▶ [Required work]:
From the first line to the last, copy the listing exactly and omit the pictures.

○ ○ ○ ○ ○

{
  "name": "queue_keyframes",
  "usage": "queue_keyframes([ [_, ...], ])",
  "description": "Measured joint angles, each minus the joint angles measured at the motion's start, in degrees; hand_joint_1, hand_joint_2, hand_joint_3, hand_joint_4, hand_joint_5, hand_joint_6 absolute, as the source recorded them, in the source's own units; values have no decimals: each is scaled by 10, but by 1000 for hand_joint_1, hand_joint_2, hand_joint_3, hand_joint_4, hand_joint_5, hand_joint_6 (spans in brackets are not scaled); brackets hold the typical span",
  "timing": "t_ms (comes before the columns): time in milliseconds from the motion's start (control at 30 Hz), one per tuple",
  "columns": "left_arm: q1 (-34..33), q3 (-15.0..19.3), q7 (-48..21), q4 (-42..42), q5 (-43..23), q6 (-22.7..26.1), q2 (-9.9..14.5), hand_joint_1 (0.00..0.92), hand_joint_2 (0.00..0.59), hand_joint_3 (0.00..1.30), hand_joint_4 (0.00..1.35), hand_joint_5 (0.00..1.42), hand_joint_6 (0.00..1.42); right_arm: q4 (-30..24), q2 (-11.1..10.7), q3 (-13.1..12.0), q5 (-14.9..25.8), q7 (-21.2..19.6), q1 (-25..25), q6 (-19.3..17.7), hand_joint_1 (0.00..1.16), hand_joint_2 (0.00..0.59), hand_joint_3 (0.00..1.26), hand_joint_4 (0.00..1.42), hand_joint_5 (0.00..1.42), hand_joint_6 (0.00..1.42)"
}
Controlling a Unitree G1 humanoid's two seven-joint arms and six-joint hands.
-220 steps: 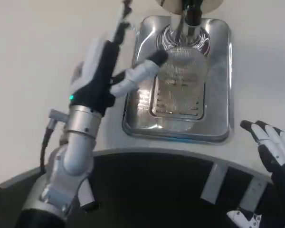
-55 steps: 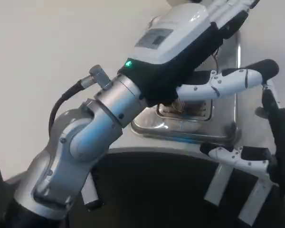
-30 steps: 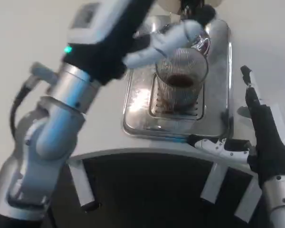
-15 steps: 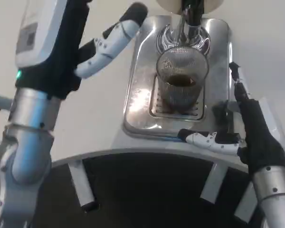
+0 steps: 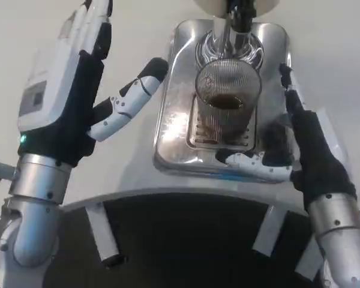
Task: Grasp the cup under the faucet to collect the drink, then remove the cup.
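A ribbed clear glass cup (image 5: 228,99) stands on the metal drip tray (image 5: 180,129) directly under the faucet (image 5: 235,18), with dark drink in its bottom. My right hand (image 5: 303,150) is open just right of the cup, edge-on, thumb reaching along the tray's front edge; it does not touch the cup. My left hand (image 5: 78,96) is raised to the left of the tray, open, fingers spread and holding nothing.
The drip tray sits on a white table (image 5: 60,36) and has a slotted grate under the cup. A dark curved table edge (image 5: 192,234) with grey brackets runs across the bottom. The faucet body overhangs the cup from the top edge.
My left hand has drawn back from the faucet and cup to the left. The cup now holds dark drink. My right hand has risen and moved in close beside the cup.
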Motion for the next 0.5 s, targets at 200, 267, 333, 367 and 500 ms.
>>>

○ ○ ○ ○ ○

▶ [Written solution]:
{
  "name": "queue_keyframes",
  "usage": "queue_keyframes([ [_, ...], ])",
  "description": "Measured joint angles, each minus the joint angles measured at the motion's start, in degrees; hand_joint_1, hand_joint_2, hand_joint_3, hand_joint_4, hand_joint_5, hand_joint_6 absolute, as the source recorded them, in the source's own units; values have no decimals: each is scaled by 10, but by 1000 for hand_joint_1, hand_joint_2, hand_joint_3, hand_joint_4, hand_joint_5, hand_joint_6 (spans in brackets are not scaled); brackets hold the typical span",
  "timing": "t_ms (comes before the columns): time in milliseconds from the motion's start (control at 30 Hz), one per tuple",
  "columns": "left_arm: q1 (-34..33), q3 (-15.0..19.3), q7 (-48..21), q4 (-42..42), q5 (-43..23), q6 (-22.7..26.1), q2 (-9.9..14.5), hand_joint_1 (0.00..0.92), hand_joint_2 (0.00..0.59), hand_joint_3 (0.00..1.30), hand_joint_4 (0.00..1.35), hand_joint_5 (0.00..1.42), hand_joint_6 (0.00..1.42); right_arm: q4 (-30..24), q2 (-11.1..10.7), q3 (-13.1..12.0), q5 (-14.9..25.8), q7 (-21.2..19.6), q1 (-25..25), q6 (-19.3..17.7), hand_joint_1 (0.00..1.16), hand_joint_2 (0.00..0.59), hand_joint_3 (0.00..1.26), hand_joint_4 (0.00..1.42), hand_joint_5 (0.00..1.42), hand_joint_6 (0.00..1.42)"
}
Controlling a Unitree G1 humanoid's two seven-joint arms and six-joint hands.
-220 steps: 
-55 steps: 
-30 steps: 
-15 steps: 
+0 steps: 
Task: Grasp the cup under the faucet to collect the drink, then remove the cup.
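A ribbed clear glass cup (image 5: 228,99) stands on the metal drip tray (image 5: 180,129) directly under the faucet (image 5: 235,18), with dark drink in its bottom. My right hand (image 5: 303,150) is open just right of the cup, edge-on, thumb reaching along the tray's front edge; it does not touch the cup. My left hand (image 5: 78,96) is raised to the left of the tray, open, fingers spread and holding nothing.
The drip tray sits on a white table (image 5: 60,36) and has a slotted grate under the cup. A dark curved table edge (image 5: 192,234) with grey brackets runs across the bottom. The faucet body overhangs the cup from the top edge.
My left hand has drawn back from the faucet and cup to the left. The cup now holds dark drink. My right hand has risen and moved in close beside the cup.
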Motion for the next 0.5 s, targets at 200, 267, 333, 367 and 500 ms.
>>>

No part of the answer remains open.